Source: @M_McDonough, @TheTerminal, Bloomberg Finance L.P.

Fed Officials See More Work on Inflation Despite Bank Strains

The comments from the three regional Fed presidents Thursday echoed remarks from Chair Jerome Powell last week that policymakers will not shrink from their responsibility to restore price stability despite banking strains.

“Inflation remains too high, and recent indicators reinforce my view that there is more work to do, to bring inflation down to the 2% target associated with price stability,” Boston Fed President Susan Collins told a conference hosted by the National Association for Business Economics in Washington. (…)

Minneapolis Fed President Neel Kashkari, who votes on policy this year, said it was premature to judge what impact the banking turmoil will have on the economy but the Fed also needs to focus on lowering inflation.

Kashkari, who was at the center of the government’s response to the 2008-2009 financial crisis, said banking stresses tend to last longer than policymakers initially expect. But he also noted that inflation was too high and that the services sector, excluding housing, has yet to slow down despite a series of aggressive interest-rate increases by the Fed over the past 12 months. (…)

“If inflation persists, we can react by raising rates further,” [Richmond Fed President] Barkin said. “It was only a few weeks ago that some were calling for a 50 basis-point increase.”

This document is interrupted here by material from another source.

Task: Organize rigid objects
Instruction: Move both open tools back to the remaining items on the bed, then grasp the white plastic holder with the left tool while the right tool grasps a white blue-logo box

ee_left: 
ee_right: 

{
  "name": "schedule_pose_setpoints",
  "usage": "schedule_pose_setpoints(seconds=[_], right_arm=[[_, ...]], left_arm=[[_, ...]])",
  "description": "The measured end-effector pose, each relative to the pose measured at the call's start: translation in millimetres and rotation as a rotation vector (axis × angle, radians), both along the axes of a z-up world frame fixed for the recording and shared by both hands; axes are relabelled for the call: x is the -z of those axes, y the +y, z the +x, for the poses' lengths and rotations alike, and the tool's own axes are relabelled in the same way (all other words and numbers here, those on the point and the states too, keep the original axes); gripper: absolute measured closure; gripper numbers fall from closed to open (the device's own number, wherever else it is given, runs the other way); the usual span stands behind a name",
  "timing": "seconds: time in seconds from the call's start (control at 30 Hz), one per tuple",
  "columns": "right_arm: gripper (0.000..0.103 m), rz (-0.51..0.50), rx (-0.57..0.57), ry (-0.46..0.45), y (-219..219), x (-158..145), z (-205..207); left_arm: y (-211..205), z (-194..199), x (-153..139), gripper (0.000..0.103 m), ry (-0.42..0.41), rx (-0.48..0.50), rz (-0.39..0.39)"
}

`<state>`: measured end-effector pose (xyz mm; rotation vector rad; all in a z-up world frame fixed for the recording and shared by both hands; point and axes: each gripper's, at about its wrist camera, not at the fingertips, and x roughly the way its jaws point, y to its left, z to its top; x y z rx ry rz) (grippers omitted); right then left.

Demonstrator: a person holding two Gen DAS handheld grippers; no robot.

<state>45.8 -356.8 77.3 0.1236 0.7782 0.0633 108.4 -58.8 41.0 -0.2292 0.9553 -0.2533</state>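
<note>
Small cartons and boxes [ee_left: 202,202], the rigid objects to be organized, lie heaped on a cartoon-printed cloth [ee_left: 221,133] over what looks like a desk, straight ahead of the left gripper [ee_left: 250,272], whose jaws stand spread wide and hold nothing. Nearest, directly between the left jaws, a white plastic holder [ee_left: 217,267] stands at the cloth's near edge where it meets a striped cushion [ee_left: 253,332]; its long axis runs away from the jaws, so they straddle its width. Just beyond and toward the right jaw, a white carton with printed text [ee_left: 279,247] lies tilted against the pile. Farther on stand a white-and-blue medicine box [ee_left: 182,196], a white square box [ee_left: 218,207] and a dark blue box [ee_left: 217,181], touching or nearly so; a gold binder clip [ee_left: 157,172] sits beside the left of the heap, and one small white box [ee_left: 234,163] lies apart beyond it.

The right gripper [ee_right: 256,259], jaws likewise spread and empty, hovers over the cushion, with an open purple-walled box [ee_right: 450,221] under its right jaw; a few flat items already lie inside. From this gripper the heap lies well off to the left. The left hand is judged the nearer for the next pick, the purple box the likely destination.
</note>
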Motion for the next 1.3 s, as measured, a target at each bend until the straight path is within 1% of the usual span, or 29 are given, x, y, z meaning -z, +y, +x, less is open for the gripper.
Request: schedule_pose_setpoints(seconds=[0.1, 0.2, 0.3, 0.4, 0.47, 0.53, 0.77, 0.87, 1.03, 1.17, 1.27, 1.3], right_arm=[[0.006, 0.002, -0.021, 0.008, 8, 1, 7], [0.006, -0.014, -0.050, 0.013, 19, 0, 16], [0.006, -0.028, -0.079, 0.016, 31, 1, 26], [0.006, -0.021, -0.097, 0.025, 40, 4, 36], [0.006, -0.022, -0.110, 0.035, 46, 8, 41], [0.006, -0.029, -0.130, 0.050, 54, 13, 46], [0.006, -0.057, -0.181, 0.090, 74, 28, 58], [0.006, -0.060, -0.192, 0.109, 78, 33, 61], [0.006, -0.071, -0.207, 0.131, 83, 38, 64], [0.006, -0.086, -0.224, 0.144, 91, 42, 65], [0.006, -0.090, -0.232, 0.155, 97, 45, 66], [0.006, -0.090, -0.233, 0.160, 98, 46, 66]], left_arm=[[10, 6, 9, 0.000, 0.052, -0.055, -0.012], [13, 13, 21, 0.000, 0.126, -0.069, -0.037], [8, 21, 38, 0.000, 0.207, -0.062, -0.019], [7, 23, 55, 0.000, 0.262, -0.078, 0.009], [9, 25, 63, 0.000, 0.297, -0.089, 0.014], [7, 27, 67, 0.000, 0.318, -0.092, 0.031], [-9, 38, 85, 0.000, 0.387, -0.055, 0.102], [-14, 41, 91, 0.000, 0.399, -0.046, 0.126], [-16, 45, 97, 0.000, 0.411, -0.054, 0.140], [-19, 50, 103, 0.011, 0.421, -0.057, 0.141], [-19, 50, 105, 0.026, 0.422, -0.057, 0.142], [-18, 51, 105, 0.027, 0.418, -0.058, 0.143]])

CFOs Modestly Upgrade Economic Outlook Despite Labor Market, Inflation Concerns

Financial decision-makers became slightly more optimistic about the U.S. economy and increased their expectations for real GDP growth in 2023, while citing labor availability and inflation as the most pressing concerns for their company, according to the results of The CFO Survey, a collaboration of Duke University’s Fuqua School of Business and the Federal Reserve Banks of Richmond and Atlanta.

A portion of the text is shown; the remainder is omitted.